Re: speed up unicode normalization quick check

From: Michael Paquier <michael(at)paquier(dot)xyz>
To: Mark Dilger <mark(dot)dilger(at)enterprisedb(dot)com>
Cc: John Naylor <john(dot)naylor(at)2ndquadrant(dot)com>, PostgreSQL Hackers <pgsql-hackers(at)lists(dot)postgresql(dot)org>
Subject: Re: speed up unicode normalization quick check
Date: 2020-10-08 06:48:23
Views: Raw Message | Whole Thread | Download mbox | Resend email
Lists: pgsql-hackers

On Wed, Oct 07, 2020 at 03:18:44PM +0900, Michael Paquier wrote:
> About 0001, the new set of multipliers looks fine to me. Even if this
> adds an extra item from 901 to 902 because this can be divided by 17
> in kwlist_d.h, I also don't think that this is really much bothering
> and. As mentioned, this impacts none of the other tables that are much
> smaller in size, on top of coming back to normal once a new keyword
> will be added. Being able to generate perfect hash functions for much
> larger sets is a nice property to have. While on it, I also looked at
> the assembly code with gcc -O2 for keywords.c & co and I have not
> spotted any huge difference. So I'd like to apply this first if there
> are no objections.

I looked at this one again today, and applied it.
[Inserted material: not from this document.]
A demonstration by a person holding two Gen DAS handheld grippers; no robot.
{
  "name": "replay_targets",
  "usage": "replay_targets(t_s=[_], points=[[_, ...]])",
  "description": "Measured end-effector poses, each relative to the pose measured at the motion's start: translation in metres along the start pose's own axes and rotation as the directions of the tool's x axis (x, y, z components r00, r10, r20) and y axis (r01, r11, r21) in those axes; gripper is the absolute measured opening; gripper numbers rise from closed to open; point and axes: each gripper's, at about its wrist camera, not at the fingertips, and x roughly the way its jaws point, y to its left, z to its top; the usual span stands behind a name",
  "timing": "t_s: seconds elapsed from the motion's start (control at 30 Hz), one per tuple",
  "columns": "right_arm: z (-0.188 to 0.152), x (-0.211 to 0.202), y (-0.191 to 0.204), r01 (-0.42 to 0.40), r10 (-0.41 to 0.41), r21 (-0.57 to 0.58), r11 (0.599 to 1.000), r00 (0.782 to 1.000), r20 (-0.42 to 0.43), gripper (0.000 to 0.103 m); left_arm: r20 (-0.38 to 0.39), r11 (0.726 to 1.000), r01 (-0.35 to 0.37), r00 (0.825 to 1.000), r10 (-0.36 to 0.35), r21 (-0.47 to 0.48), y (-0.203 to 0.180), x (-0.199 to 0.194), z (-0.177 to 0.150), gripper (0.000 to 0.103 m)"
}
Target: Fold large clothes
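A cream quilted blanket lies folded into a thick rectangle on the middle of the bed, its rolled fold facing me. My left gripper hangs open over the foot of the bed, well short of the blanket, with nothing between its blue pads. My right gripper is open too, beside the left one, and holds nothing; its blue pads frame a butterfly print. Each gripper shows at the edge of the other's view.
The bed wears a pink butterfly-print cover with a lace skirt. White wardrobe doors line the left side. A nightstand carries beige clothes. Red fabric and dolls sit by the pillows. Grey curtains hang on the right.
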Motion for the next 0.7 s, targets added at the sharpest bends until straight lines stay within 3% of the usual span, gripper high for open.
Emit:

I looked at what
MSVC compiler was able to do in terms of optimizations with
shift-and-add for multipliers, and it is by far not as good as gcc or
clang, applying imul for basically all the primes we could use for the
perfect hash generation.

> I have tested 0002 and 0003, that had better be merged together at the
> end, and I can see performance improvements with MSVC and gcc similar
> to what is being reported upthread, with 20~30% gains for simple
> data sample using IS NFC/NFKC. That's cool.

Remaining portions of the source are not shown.